Keyspaces and Tables
A keyspace in Cassandra is similar to a top-level namespace or database container, but it also includes replication settings. Tables hold data, but unlike relational systems, their structure is usually designed around how the application will query data, not around normalized relationships first.
Creating a Keyspace
CREATE KEYSPACE ecommerce
WITH replication = {
'class': 'SimpleStrategy',
'replication_factor': 1
};
This basic example is fine for local learning.
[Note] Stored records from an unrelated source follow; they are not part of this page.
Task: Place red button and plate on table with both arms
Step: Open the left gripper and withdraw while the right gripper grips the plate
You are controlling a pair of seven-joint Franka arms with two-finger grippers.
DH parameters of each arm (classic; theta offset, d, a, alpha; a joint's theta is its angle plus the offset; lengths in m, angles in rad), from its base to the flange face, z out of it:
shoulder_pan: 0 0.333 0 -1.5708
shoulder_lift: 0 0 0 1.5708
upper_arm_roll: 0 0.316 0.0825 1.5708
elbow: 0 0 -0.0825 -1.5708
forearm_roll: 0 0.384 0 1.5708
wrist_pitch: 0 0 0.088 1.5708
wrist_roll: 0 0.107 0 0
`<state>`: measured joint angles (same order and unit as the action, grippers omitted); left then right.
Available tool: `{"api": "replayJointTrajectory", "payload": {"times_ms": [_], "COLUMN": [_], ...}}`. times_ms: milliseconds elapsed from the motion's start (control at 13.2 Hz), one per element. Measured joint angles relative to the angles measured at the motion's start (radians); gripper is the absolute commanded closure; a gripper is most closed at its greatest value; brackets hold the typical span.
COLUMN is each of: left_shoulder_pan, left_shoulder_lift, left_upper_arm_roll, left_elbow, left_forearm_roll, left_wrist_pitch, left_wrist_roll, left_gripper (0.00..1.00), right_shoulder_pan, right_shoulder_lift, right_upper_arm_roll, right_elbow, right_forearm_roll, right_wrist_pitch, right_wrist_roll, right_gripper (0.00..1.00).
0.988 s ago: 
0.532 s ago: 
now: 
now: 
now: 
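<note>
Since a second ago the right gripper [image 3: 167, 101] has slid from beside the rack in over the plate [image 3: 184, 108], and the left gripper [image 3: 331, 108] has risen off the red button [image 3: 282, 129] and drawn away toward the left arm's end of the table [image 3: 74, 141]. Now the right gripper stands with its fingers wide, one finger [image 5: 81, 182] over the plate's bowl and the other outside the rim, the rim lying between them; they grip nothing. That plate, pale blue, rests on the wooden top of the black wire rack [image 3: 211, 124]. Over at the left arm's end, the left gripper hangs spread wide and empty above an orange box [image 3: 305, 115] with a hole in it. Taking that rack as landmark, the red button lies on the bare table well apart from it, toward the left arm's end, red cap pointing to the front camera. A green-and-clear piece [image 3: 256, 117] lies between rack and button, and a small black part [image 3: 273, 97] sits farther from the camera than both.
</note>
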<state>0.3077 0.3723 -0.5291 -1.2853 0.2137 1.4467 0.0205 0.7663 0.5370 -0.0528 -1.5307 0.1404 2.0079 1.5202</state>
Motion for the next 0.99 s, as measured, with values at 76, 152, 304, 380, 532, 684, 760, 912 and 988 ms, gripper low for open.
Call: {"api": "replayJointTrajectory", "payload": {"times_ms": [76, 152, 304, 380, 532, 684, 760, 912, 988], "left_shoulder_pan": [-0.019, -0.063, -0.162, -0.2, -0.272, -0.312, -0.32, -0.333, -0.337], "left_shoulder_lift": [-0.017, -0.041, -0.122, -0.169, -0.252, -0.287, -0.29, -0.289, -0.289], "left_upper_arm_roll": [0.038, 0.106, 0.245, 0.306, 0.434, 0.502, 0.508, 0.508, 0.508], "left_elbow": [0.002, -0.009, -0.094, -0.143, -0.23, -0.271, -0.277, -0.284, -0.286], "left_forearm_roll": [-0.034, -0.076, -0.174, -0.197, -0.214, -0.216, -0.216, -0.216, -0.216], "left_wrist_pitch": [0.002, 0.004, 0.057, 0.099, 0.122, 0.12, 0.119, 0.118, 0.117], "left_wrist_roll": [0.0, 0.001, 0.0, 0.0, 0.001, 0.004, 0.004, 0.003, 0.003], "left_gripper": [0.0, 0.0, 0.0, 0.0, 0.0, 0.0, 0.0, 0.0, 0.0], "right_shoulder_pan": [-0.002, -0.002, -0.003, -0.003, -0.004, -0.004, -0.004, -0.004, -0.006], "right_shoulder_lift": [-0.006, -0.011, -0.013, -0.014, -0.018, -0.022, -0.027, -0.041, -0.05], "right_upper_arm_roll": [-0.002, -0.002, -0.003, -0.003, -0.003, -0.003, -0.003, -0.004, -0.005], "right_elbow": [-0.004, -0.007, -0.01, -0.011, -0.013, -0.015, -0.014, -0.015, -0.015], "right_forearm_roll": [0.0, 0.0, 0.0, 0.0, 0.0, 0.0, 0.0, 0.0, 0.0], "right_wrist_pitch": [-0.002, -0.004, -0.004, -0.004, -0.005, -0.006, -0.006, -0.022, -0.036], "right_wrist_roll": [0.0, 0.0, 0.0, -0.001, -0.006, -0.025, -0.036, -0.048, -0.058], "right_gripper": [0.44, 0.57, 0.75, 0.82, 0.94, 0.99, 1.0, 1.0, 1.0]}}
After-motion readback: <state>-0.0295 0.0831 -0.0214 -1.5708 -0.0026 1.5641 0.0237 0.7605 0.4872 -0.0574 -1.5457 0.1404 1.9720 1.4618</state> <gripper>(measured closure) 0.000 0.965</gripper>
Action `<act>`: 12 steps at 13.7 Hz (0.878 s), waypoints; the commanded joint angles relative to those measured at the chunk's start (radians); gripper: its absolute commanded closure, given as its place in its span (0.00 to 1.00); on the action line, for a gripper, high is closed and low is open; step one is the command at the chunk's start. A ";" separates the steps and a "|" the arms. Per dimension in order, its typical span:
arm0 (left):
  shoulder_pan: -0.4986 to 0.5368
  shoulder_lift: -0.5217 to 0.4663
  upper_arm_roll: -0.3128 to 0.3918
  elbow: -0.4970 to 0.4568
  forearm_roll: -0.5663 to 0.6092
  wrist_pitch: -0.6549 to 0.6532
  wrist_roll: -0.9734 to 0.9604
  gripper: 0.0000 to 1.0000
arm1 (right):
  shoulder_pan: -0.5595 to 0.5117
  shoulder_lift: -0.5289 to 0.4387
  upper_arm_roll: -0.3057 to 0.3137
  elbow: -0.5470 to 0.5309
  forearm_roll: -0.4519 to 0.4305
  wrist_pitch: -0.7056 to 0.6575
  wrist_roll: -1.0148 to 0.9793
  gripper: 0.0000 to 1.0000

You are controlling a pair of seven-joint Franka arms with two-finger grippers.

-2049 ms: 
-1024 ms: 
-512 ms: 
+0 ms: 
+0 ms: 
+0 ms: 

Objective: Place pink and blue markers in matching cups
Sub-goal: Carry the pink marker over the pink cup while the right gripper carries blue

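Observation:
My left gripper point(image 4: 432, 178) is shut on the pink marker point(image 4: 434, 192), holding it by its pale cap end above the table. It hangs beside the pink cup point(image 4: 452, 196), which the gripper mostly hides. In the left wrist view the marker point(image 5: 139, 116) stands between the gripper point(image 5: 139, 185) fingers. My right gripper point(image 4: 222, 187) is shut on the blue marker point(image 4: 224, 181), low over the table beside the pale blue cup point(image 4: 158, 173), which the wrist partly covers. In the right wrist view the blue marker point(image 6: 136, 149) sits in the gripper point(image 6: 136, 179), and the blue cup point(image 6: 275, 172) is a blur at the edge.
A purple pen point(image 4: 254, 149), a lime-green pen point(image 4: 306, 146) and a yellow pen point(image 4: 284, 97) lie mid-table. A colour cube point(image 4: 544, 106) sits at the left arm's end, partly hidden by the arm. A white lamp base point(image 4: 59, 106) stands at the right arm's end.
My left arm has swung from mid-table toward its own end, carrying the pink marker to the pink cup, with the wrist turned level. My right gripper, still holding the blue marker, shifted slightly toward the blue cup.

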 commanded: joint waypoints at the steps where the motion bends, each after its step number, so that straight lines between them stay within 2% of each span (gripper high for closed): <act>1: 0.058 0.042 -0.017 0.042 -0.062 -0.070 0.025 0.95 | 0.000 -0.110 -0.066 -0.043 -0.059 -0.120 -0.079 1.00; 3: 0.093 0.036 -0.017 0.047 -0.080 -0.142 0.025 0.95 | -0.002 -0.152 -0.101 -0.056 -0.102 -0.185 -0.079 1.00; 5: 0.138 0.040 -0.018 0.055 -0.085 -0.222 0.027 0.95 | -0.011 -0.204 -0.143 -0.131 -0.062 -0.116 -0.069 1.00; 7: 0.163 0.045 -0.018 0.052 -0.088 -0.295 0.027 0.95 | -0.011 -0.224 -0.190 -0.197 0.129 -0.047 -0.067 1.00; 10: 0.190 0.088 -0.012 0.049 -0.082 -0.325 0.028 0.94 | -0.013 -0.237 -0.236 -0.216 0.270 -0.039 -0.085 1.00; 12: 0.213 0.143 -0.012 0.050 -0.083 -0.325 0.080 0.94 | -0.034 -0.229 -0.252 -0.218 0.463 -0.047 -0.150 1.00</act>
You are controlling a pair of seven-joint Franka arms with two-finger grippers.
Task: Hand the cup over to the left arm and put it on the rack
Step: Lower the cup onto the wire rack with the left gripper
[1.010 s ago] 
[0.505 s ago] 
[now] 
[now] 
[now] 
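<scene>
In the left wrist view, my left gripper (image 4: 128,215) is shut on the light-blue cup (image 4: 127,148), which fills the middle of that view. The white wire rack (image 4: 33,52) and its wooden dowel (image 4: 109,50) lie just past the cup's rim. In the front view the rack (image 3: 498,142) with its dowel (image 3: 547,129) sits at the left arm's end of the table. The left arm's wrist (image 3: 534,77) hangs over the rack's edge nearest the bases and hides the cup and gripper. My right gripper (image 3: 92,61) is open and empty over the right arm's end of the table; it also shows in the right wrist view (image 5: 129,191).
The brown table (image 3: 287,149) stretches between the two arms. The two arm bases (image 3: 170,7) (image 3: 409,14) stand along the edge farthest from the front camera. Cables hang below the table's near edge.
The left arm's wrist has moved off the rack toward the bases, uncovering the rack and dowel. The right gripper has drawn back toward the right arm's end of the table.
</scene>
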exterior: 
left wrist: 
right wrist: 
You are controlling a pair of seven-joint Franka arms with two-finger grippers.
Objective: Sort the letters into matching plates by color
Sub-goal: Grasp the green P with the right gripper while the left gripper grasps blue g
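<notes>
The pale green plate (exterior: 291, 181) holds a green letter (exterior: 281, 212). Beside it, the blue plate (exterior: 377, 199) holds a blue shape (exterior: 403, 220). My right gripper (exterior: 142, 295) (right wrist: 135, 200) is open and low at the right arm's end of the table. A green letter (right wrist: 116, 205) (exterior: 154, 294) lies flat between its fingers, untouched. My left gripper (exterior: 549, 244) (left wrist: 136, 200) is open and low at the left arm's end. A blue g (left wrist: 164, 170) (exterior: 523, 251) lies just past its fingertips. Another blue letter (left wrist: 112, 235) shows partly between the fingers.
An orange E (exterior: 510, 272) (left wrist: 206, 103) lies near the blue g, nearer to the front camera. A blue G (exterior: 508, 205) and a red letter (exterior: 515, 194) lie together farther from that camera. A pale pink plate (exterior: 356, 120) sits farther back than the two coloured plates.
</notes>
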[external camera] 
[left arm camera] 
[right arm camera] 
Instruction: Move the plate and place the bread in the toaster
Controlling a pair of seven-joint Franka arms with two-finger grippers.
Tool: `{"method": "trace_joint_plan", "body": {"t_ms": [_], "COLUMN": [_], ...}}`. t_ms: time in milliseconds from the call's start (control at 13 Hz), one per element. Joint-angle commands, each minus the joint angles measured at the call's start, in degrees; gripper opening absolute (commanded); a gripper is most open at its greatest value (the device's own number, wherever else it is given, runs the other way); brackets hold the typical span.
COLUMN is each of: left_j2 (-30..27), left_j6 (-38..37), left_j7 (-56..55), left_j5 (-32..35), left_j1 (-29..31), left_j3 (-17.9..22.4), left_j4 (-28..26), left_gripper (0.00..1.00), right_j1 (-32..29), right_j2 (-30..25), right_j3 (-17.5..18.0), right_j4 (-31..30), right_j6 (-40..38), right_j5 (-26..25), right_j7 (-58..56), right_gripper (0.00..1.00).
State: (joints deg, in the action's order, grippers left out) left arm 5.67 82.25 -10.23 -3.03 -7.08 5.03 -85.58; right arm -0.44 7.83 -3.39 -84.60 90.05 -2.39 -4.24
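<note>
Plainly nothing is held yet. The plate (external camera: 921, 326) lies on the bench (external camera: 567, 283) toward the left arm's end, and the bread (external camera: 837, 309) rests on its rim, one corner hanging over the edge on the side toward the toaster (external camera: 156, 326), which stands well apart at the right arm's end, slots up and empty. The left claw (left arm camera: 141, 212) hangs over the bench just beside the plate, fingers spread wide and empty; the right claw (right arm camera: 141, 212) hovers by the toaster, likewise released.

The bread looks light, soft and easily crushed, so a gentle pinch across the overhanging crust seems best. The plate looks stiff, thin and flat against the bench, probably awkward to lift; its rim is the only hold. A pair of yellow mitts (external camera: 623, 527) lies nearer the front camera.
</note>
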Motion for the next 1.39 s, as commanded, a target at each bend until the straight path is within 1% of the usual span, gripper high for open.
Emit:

Production systems often use data-center-aware replication strategies instead.
Primary Key Structure Matters Most
CREATE TABLE user_activity (
user_id UUID,
activity_time TIMESTAMP,
activity_type TEXT,
details TEXT,
PRIMARY KEY ((user_id), activity_time)
) WITH CLUSTERING ORDER BY (activity_time DESC);
In Cassandra, the primary key has two major parts: the partition key and the clustering columns. The partition key controls data distribution across the cluster. Clustering columns control ordering within a partition. This is one of the most important beginner-to-intermediate concepts in Cassandra.
Modeling Starts with Queries
Instead of starting with entities and normalizing everything, Cassandra modeling often starts by asking: what exact queries must the application support? If a service needs to fetch recent activity by user, the table should be shaped directly for that access pattern.